The Day We Found the Universe - Marcia Bartusiak [16]
Keeler, by this time, was getting restless back in Pennsylvania. The mighty iron and steel mills in the Pittsburgh area were expanding, dirtying up his sky even further with the black soot of their coal fires. And, though he was noted as the country's most able spectroscopist, Keeler was more and more hampered by his tiny 13-inch refractor, a telescope originally built forty years earlier for amateur viewers. Its aging lens absorbed the higher wavelengths of light—blue and ultraviolet—which limited him to work primarily in the yellow-red region of the spectrum. To make matters worse, his former assistant at Lick, William Wallace Campbell, had arranged for Lick to get a new spectrograph (an instrument that not only disperses the light into its constituent colors but records the spectrum as well).

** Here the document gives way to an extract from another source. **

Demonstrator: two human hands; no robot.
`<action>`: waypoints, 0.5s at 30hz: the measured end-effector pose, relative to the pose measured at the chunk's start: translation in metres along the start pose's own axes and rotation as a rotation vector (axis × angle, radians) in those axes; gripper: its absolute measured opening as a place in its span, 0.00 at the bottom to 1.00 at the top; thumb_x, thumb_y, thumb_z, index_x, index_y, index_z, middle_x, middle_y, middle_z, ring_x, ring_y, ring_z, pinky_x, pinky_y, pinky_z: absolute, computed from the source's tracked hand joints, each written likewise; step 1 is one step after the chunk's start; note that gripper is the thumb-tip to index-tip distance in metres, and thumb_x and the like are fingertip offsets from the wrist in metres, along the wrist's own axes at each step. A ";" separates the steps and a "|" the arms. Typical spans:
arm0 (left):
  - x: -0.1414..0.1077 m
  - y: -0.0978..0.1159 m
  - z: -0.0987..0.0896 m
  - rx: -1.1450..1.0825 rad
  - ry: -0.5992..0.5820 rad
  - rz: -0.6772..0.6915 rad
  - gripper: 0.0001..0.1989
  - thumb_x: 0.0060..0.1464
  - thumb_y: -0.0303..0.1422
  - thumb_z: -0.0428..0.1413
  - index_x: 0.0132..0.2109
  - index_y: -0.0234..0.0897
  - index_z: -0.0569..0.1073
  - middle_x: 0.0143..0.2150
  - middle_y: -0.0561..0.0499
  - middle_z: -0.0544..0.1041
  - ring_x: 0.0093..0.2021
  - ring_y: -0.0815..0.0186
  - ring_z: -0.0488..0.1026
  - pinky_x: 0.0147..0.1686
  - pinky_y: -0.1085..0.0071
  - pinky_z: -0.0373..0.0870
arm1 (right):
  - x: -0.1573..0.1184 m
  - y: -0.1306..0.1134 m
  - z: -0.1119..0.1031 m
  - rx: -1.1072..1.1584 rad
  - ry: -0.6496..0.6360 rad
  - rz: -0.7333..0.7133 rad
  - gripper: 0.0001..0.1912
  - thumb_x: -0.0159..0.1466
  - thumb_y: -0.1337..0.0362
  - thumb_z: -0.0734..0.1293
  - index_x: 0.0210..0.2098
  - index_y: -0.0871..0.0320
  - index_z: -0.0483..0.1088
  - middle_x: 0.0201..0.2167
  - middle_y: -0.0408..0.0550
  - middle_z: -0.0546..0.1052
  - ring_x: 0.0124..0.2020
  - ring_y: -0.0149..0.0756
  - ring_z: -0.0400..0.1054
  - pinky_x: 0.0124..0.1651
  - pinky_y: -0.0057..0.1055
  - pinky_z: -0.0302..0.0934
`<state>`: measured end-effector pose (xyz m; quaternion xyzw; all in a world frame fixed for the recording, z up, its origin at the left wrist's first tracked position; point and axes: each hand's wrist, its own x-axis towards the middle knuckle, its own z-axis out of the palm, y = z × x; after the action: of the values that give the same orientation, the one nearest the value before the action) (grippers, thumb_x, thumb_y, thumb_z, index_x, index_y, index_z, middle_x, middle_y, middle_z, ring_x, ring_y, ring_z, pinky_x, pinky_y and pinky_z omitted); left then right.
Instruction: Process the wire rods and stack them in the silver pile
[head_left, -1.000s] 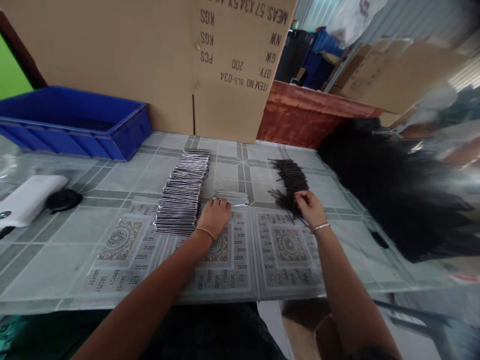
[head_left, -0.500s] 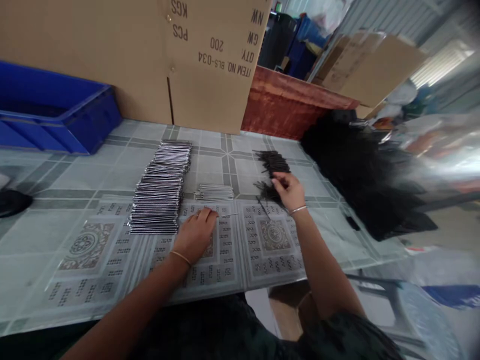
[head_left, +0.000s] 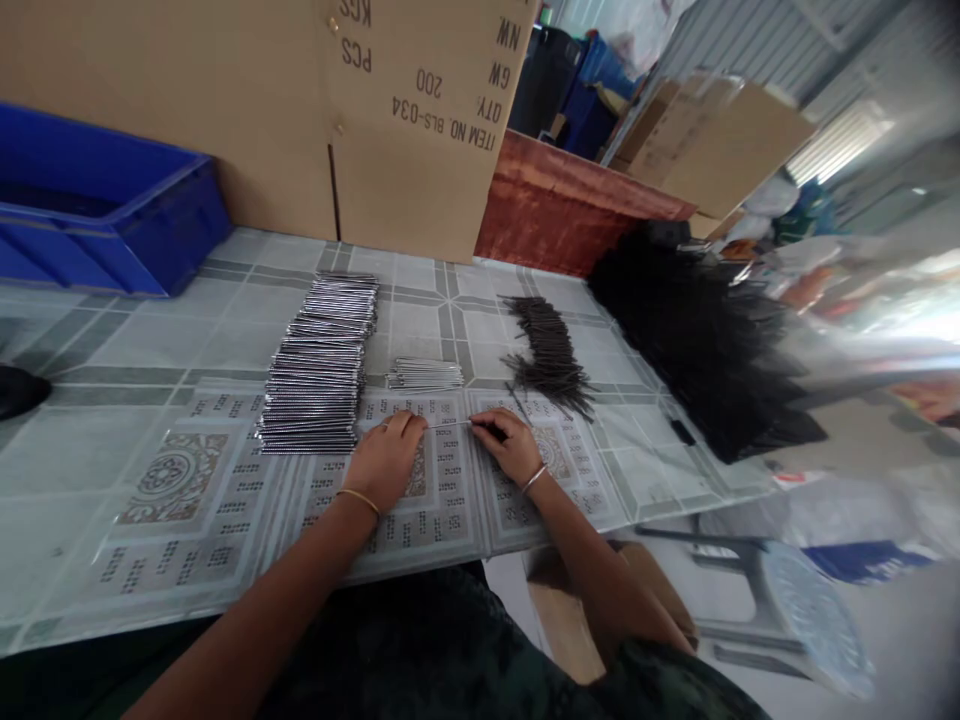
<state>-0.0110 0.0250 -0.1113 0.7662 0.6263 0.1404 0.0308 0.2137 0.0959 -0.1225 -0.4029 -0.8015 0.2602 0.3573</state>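
Note:
My left hand is closed round a thin metal rod, which sticks out to the right above the patterned mat. At the rod's free end, my right hand pinches what looks like a thin black stick, mostly hidden by the fingers. A long stack of silvery rods lies to the left of my hands. Just beyond them is a smaller bundle of thin metal rods. A pile of thin black sticks lies behind my right hand.
A blue plastic bin stands at the back left. Large cardboard walls off the table's far side. Black material is heaped along the right edge. A stool stands at the lower right.
My right hand has left the black pile and moved left and toward me, to the end of the rod. The left hand still grips the rod in about the same place.

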 end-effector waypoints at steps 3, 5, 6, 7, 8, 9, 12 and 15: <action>-0.001 0.001 -0.002 0.001 -0.021 0.012 0.17 0.62 0.25 0.43 0.53 0.34 0.71 0.51 0.41 0.73 0.48 0.57 0.72 0.49 0.60 0.70 | -0.001 -0.001 0.000 0.007 0.025 0.014 0.07 0.65 0.61 0.67 0.40 0.55 0.76 0.36 0.48 0.79 0.40 0.36 0.72 0.47 0.35 0.68; -0.001 0.002 -0.004 0.001 -0.031 0.009 0.17 0.62 0.24 0.43 0.53 0.35 0.71 0.52 0.41 0.73 0.48 0.57 0.72 0.49 0.60 0.70 | -0.001 -0.001 0.001 0.010 0.020 0.007 0.08 0.65 0.61 0.67 0.40 0.55 0.76 0.36 0.48 0.79 0.40 0.36 0.72 0.48 0.35 0.68; -0.001 0.002 -0.004 -0.002 -0.035 0.008 0.17 0.62 0.24 0.43 0.53 0.35 0.71 0.52 0.41 0.73 0.48 0.57 0.72 0.49 0.60 0.70 | -0.001 -0.001 0.001 0.010 0.011 0.001 0.08 0.65 0.61 0.67 0.40 0.55 0.76 0.37 0.49 0.79 0.41 0.36 0.72 0.48 0.35 0.68; 0.000 0.002 -0.005 -0.007 -0.036 0.004 0.17 0.62 0.24 0.44 0.53 0.35 0.71 0.51 0.41 0.73 0.48 0.57 0.72 0.49 0.60 0.70 | -0.001 -0.002 0.001 0.010 0.003 -0.005 0.08 0.65 0.61 0.67 0.40 0.55 0.76 0.37 0.49 0.79 0.41 0.36 0.72 0.48 0.35 0.68; 0.000 0.002 -0.006 -0.015 -0.039 0.004 0.17 0.62 0.24 0.44 0.53 0.35 0.71 0.51 0.41 0.73 0.48 0.57 0.72 0.49 0.59 0.71 | -0.001 -0.002 0.000 0.009 -0.005 -0.010 0.07 0.65 0.62 0.67 0.40 0.55 0.76 0.37 0.49 0.79 0.41 0.37 0.72 0.48 0.36 0.68; 0.000 0.003 -0.006 -0.021 -0.043 0.003 0.17 0.62 0.24 0.44 0.52 0.35 0.72 0.51 0.41 0.73 0.48 0.57 0.72 0.49 0.59 0.71 | -0.001 -0.002 0.000 0.010 -0.011 -0.013 0.07 0.65 0.62 0.67 0.40 0.55 0.76 0.37 0.49 0.79 0.41 0.37 0.72 0.48 0.36 0.68; 0.001 0.003 -0.008 -0.017 -0.069 0.003 0.17 0.62 0.24 0.44 0.53 0.35 0.71 0.52 0.41 0.73 0.50 0.57 0.72 0.50 0.59 0.71 | 0.000 -0.001 0.000 0.023 -0.014 -0.028 0.07 0.65 0.62 0.67 0.40 0.55 0.77 0.37 0.49 0.79 0.41 0.37 0.73 0.47 0.36 0.68; 0.001 0.005 -0.010 -0.001 -0.093 -0.003 0.16 0.63 0.25 0.44 0.53 0.35 0.71 0.53 0.42 0.72 0.51 0.57 0.71 0.52 0.59 0.70 | -0.001 0.000 0.001 0.043 -0.004 -0.060 0.07 0.65 0.62 0.67 0.41 0.54 0.77 0.36 0.48 0.78 0.40 0.37 0.73 0.46 0.35 0.68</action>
<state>-0.0090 0.0237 -0.1006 0.7711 0.6252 0.1048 0.0604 0.2131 0.0951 -0.1231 -0.3702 -0.8083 0.2673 0.3718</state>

It was being built in Pittsburgh, and Keeler had agreed to test it out before it was shipped to California. The experience made him realize that it would soon be impossible for him to compete with Lick, especially since a great economic turndown, a depression that started in 1893 and lasted for years, had dried up sources of funds to expand his facility and raise his salary. Holden's firing came at an opportune time for Keeler.

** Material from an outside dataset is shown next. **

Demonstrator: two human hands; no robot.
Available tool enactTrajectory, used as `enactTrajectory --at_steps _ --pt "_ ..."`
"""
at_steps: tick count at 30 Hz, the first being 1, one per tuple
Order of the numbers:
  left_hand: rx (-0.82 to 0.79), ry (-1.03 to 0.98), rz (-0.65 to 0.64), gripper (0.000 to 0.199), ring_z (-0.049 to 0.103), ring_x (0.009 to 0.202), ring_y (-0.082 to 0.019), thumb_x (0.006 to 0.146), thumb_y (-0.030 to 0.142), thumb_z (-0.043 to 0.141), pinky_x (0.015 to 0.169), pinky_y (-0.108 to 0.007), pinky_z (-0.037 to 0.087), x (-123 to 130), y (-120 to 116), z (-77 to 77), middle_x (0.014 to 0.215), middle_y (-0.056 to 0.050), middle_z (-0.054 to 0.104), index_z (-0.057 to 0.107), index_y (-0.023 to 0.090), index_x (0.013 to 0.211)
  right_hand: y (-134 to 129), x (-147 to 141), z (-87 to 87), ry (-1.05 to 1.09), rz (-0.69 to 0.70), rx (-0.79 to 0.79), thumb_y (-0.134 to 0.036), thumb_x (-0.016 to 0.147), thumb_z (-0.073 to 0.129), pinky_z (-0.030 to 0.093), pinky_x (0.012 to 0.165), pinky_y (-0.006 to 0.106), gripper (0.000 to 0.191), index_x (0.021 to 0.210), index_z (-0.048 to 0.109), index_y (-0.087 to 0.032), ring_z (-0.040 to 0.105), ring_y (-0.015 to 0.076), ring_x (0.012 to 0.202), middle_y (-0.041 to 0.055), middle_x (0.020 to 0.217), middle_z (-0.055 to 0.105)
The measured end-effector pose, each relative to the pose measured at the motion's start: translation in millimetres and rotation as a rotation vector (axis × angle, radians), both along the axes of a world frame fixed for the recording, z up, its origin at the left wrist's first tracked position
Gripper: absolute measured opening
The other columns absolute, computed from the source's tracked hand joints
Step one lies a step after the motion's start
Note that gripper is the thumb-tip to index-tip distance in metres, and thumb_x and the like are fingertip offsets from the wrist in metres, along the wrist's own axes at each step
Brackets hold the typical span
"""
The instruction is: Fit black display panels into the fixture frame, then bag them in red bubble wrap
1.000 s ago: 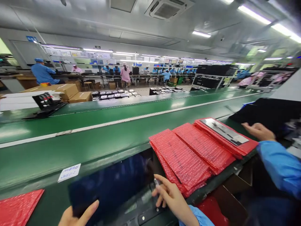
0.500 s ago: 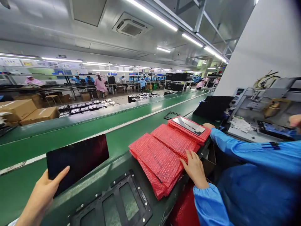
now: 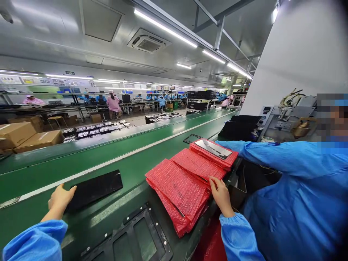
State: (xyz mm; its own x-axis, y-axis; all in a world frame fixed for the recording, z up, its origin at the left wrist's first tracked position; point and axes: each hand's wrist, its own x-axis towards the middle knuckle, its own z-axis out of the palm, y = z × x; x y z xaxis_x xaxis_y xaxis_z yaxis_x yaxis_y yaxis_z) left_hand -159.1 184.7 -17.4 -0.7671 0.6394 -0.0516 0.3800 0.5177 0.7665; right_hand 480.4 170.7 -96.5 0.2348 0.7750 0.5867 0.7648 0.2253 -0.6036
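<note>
My left hand [image 3: 60, 200] grips the left end of a flat black panel [image 3: 95, 189], thumb over its edge; the panel lies low over the green conveyor belt. My right hand [image 3: 220, 194] pinches the near edge of a red bubble-wrap sleeve [image 3: 199, 164]. Beside it, to the left, more red sleeves [image 3: 176, 186] lie in an overlapping pile. Farther right, a panel with a grey, shiny face [image 3: 213, 148] rests on another red stack. A black frame fixture [image 3: 130, 235] with white dots sits in front, between my hands.
At the right a person's blue sleeve [image 3: 272, 154] reaches behind the red stack. A thin black frame [image 3: 191, 138] lies on the belt [image 3: 152, 156]. Black sheets [image 3: 237, 127] and a machine [image 3: 293, 121] stand beyond. Cardboard boxes [image 3: 40, 141] are at the left.
My left hand has lowered the black panel from a tilted position to nearly flat on the belt. My right fingers have closed on the sleeve's edge. The other person's arm reaches farther across.
</note>
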Motion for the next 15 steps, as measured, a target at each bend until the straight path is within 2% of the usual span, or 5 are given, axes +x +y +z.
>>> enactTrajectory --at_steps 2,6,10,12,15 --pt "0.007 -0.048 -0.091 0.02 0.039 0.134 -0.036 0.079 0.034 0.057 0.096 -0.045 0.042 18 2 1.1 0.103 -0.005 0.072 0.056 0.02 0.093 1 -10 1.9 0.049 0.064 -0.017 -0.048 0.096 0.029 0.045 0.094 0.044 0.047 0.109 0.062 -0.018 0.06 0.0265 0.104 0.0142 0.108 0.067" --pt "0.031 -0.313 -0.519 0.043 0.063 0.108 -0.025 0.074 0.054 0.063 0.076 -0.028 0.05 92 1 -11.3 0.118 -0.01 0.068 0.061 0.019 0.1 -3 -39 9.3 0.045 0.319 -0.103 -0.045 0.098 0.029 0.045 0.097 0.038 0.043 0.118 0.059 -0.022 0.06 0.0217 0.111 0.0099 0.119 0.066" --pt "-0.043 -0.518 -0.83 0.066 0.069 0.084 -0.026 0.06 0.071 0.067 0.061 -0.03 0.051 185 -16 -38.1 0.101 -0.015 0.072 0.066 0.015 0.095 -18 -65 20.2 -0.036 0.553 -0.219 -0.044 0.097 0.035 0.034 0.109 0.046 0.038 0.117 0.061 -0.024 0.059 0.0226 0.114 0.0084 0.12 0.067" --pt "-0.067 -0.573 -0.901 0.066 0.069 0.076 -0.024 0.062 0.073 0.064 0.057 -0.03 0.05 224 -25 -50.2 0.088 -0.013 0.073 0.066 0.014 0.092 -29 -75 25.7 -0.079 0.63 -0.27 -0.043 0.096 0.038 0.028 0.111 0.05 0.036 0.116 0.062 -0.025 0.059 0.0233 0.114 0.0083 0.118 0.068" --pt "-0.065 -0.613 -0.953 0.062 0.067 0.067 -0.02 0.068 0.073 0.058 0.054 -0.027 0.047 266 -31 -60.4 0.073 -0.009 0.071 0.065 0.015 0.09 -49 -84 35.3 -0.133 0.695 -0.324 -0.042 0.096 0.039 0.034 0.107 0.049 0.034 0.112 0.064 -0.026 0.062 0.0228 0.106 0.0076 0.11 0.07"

In the search for Holden's replacement, a number of names came into play, including the venerable Simon Newcomb, George Davidson, who had originally coaxed Lick to fund the observatory, and several senior Lick astronomers. Keeler was added to the mix as a dark horse but soon became a favorite among the more progressive university regents. They wanted someone young, someone with impressive credentials, who would help the University of California achieve first-class status. Keeler won the vote by 12 to 9, Davidson coming in second.
Hearing that they might lose their director, Allegheny Observatory supporters launched a last-minute effort to raise enough funds from the Pittsburgh elite to build a new edifice for Keeler, one equipped with an imposing 30-inch telescope. Poems were even written and printed in local newspapers to boost the cause:
“Stay with us, Keeler,” so they say,
“And twice as much as Lick we'll pay.”
Wherefore perchance he'll not resign
But stay and keep our stars in line.
If the full amount required had been raised, Keeler would likely have stayed, not wanting to be disloyal to a town he had come to love. But the campaign fell short (to the relief of his wife, who longed to return to the sunny climes of the West Coast). Yerkes Observatory, in Wisconsin, home to the newest record-holding telescope, a 40-inch refractor, also made him a job offer but could not guarantee a permanent staff position. Keeler, anxious to advance both his research and professional career, at last telegraphed his acceptance of the Lick directorship to University of California officials. It was a time when the United States was finally emerging from its deep economic depression. Hope and optimism were on the rise, as the nation was attaining status as a world financial power, at last surpassing Great Britain in overall worth. Highways were being paved with asphalt, and cities brightly glowed at nighttime, awash in electric light. Telephone and telegraph wires lined urban streets like thick, artificial spiderwebs. Keeler's vocation was carried forward on the swelling tide.
Keeler went back to Mount Hamilton, or the “hill,” as it was affectionately known to its residents, on June 1, 1898, seven years after he had first departed for the East Coast. There he found his new duties resembling that of a small-town mayor.